Sitebag is a "read-it-later" REST server; a self-hostable web application to store web pages. It saves the complete page (including images) and the extracted main content. You can then read the saved pages with a browser or rss reader for example.
Sitebag is compatible to wallabag, meaning that it responds to its url endpoints. This way you can use their nice android and iOS clients as well as their browser extension with sitebag.
There is a basic web ui provided, too.
There is a demo installation at heroku so you can
try it out easily. Goto http://sitebag.herokuapp.com/ui and login
with either demo, demo1 or demo2 (use the username as password).
Sitebag is an akka application. Other dependencies are:
- jsoup is used for html content extraction
- spray provides the http stack
- reactivemongo connects the app to a mongo database and
- porter provides authentication and user management
- full text search is done via lucene
The ui templates are processed by twirl and bootstrap is used to provide a responsive site. You can choose from free bootswatch themes. Additionally, mustache and spinjs are at work.

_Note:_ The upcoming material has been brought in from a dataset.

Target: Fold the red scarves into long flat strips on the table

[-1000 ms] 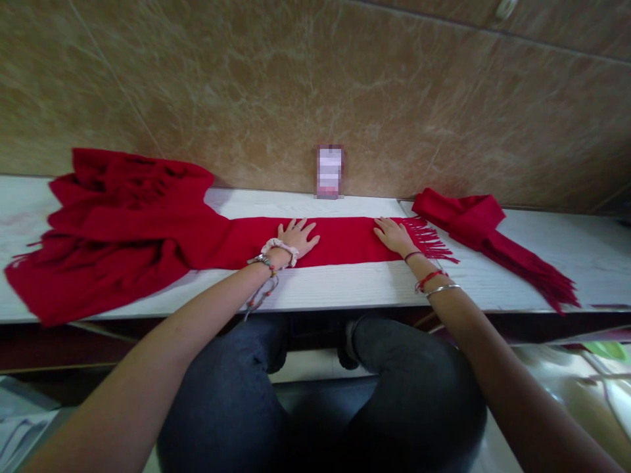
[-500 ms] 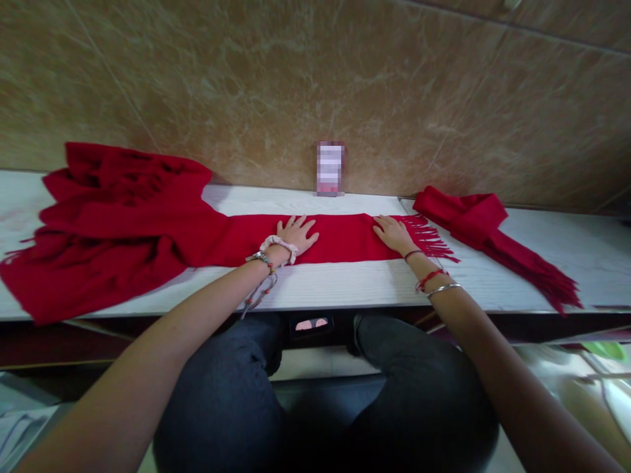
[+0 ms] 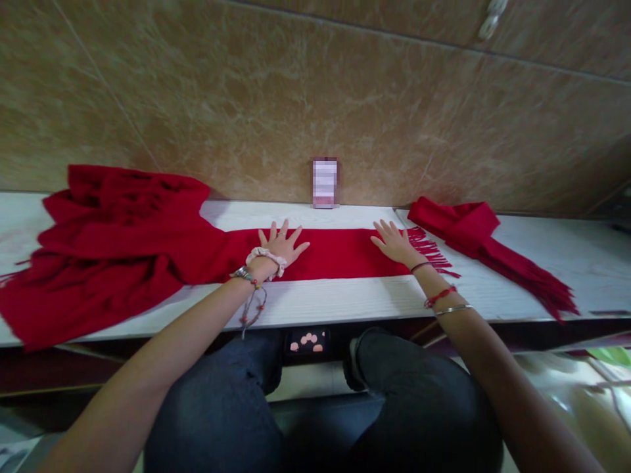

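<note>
A long red scarf (image 3: 340, 252) lies flat along the white table (image 3: 345, 299), its fringed end at the right. My left hand (image 3: 282, 243) rests palm down on the scarf's middle, fingers spread. My right hand (image 3: 393, 242) lies flat on the scarf just left of the fringe, fingers apart. The rest of this scarf runs left into a bunched heap of red cloth (image 3: 103, 243). Neither hand holds anything.
A second red scarf (image 3: 486, 243), folded, lies at the right with its fringe near the table's front edge. A small upright card (image 3: 325, 182) leans on the brown marble wall behind the table. My knees in dark jeans sit under the front edge.
My left hand has slid a little to the left along the scarf and its fingers have spread wider. The right hand stays by the fringe. The view has tilted slightly.
</note>
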`<action>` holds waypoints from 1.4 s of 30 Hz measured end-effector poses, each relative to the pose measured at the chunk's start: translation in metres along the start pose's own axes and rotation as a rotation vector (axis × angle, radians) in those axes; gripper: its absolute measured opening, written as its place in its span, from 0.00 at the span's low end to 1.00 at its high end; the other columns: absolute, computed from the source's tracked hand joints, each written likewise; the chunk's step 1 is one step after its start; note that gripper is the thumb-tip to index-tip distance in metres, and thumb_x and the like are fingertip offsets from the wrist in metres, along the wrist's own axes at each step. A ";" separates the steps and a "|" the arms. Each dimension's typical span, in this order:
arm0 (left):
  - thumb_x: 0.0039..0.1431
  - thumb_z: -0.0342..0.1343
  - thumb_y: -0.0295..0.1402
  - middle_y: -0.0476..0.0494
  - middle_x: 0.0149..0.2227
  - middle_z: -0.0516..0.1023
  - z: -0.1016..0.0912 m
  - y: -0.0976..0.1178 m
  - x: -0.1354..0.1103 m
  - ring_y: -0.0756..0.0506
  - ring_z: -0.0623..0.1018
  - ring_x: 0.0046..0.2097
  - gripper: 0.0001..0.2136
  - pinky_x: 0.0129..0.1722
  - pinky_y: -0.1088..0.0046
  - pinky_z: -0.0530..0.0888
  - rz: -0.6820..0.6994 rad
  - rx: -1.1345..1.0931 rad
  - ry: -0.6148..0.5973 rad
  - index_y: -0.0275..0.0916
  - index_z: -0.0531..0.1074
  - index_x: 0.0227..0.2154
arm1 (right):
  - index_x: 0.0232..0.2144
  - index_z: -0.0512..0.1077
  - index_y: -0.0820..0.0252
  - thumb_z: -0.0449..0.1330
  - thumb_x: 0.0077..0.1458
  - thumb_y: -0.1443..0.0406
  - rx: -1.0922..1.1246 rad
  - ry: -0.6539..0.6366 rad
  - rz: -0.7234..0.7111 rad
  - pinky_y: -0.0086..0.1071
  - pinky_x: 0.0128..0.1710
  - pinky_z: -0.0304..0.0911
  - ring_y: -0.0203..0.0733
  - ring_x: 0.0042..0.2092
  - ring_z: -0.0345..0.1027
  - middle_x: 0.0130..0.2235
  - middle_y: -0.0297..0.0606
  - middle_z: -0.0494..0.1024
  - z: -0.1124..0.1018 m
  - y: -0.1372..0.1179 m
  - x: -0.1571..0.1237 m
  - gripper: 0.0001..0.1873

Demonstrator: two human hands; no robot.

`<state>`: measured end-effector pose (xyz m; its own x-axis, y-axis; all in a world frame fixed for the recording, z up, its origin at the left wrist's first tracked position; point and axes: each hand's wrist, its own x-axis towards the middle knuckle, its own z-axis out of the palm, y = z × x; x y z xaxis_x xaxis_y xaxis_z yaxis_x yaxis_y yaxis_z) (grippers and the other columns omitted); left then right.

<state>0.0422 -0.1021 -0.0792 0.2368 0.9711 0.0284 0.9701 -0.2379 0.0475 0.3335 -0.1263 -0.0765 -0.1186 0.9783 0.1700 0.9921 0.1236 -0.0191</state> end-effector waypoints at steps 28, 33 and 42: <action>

The build tool sbt can compile the sources and create deployable artifacts:
sbt dist
will create a zip file, ready to start.
SiteBag needs a running MongoDB and Java 1.7.
2. Download sitebag zip file
Unpack the zip file somewhere. You can have a look at the configuration
file etc/sitebag.conf. If you have mongodb running on some other port,
you'll need to update this file.
For linux, simply execute the script bin/start.sh. There is no windows
.bat version yet.
You can pass the option -Dsitebag.create-admin-account=true to have
sitebag create an admin account (you must change the bin/start.sh
script). This is useful when starting with an empty database. Sitebag
creates an account with username "admin" and password "admin". This
allows you to skip the next step "Add user account".
This is not needed, if you enable the option
-Dsitebag.create-admin-account=true in bin/start.sh.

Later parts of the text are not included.